The Charity Commission has rejected a request made by a Holocaust survivor to investigate a newly elected Royal Society for the Prevention of Cruelty To Animals (RSPCA) board member who compared the mass murder of Jews to farming.
Agnes Grunwald-Spier, a prominent author and campaigner, urged the commission to intervene after Peta Watson-Smith, a hardline vegan and anti-farming campaigner, was selected by the RSPCA’s 22,000 members to sit on the charities twenty-three member council, ten days ago.
Watson-Smith told The Times last year, when she first stood for election, that she would encourage the public “to follow a wholly plant-based diet” if selected. She said:
“Encouraging people to eat less meat is going to benefit animals and the knock-on is going to be human health and welfare. I don’t think people always appreciate what is the Holocaust going on behind closed doors. You talk about the Jews. If we recognise animals as sentient beings, why are we treating them so abysmally on farms?”
Mrs.

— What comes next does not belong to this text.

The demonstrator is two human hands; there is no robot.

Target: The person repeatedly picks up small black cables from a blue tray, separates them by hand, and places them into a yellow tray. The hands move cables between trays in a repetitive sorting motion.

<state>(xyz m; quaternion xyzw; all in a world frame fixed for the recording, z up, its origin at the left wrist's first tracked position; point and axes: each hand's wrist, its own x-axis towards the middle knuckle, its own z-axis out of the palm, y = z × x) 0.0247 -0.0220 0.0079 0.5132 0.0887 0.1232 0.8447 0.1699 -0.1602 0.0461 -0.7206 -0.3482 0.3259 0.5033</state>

Grunwald-Spier, 70, is a Hungarian Jew who narrowly escaped Auschwitz, where her grandfather perished. She authored The Other Schindlers and has served as a trustee of the Holocaust Memorial Day Trust, as a member of the Board of Deputies of British Jews, and as a magistrate.
She wrote in a letter to the commission: “As a Holocaust survivor and writer and researcher on the Holocaust, this comment is both crass and offensive and betrays a complete lack of understanding of the Holocaust. In my view this renders her a most inappropriate person to be a trustee of a registered charity.”
Last week’s election saw a swing towards candidates sympathetic to extreme, leftist interpretations of animal rights.
Also selected was hardliner Dan Lyons, who said he wants to see pet owners sit compulsory examinations in his election manifesto. Lyons is chief executive of a charity that has been exploring ways to “represent” animals in parliament, called the Centre for Animals and Social Justice. Jane Tredgett, who wants to combat “companion animal over-population,” was re-elected.
Yet the Charity Commission says it is powerless to respond to concerns that the extremists are bringing the RSPCA into disrepute, as they have not broken any laws.
The RSPCA has a budget of £125 million and prosecutes more than 1,000 people a year, making it one of the largest prosecutors in the country. The controversial election results have led MPs to propose a parliamentary inquiry into the RSPCA.
Tim Bonner, the director of campaigns at the Countryside Alliance, told The Times that the extreme animal rights agenda “alienates people in the countryside completely from what should be the most important animal welfare organisation in the country”.